EXERCISE INSTRUCTIONS: Leaving out each picture, transcribe the lines of the listing below exactly from the first through the line that contains "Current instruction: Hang".

RECORDS:
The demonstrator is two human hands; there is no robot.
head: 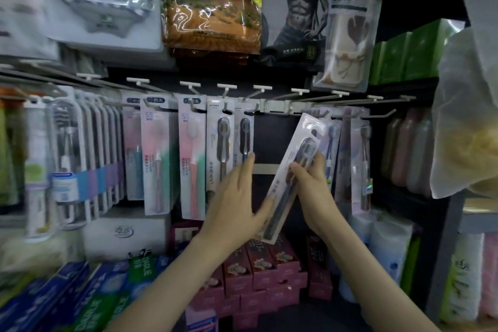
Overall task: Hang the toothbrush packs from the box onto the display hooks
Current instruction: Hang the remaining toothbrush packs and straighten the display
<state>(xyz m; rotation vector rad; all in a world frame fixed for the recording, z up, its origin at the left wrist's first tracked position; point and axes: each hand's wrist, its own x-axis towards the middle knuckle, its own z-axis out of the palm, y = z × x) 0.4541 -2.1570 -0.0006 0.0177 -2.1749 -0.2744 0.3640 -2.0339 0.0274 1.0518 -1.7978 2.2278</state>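
Observation:
A white toothbrush pack [301, 148] with a dark brush inside tilts up to the right in front of the display. My right hand [310, 186] grips it at mid-length, fingers curled round its edge. My left hand [237, 197] has straight fingers; its thumb side touches the pack's lower end and its fingertips reach two hung dark-brush packs [229, 143]. The pack's top sits just below a row of metal display hooks [280, 101]. A bare gap lies between the hung packs on the left and those on the right [350, 153]. No box is in view.
Pink and green toothbrush packs [159, 153] and thicker packs [80, 159] hang further left. Towel bags [213, 3] hang above the hooks. Toothpaste boxes [258, 272] are stacked below. Bottles [407, 153] and green boxes [412, 51] fill shelves at right.

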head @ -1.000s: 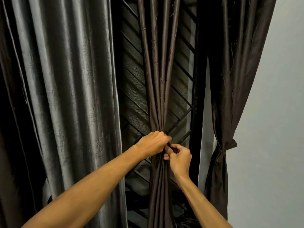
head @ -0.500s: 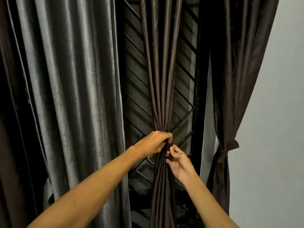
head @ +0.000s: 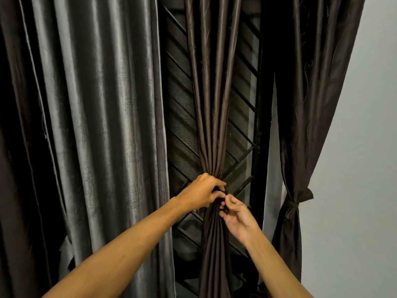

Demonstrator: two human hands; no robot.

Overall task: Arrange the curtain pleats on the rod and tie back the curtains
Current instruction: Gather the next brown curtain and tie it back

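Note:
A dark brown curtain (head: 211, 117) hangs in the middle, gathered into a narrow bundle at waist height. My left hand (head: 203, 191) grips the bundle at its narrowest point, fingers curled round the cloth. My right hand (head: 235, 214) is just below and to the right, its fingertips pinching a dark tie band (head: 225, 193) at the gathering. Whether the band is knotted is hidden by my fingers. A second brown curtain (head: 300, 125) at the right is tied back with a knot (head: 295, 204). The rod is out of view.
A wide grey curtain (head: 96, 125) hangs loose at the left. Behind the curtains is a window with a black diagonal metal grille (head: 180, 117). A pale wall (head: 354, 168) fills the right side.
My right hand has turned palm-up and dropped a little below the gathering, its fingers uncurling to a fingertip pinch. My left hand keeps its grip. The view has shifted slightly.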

SOLUTION BELOW:
The demonstrator is two human hands; there is no robot.
head: 
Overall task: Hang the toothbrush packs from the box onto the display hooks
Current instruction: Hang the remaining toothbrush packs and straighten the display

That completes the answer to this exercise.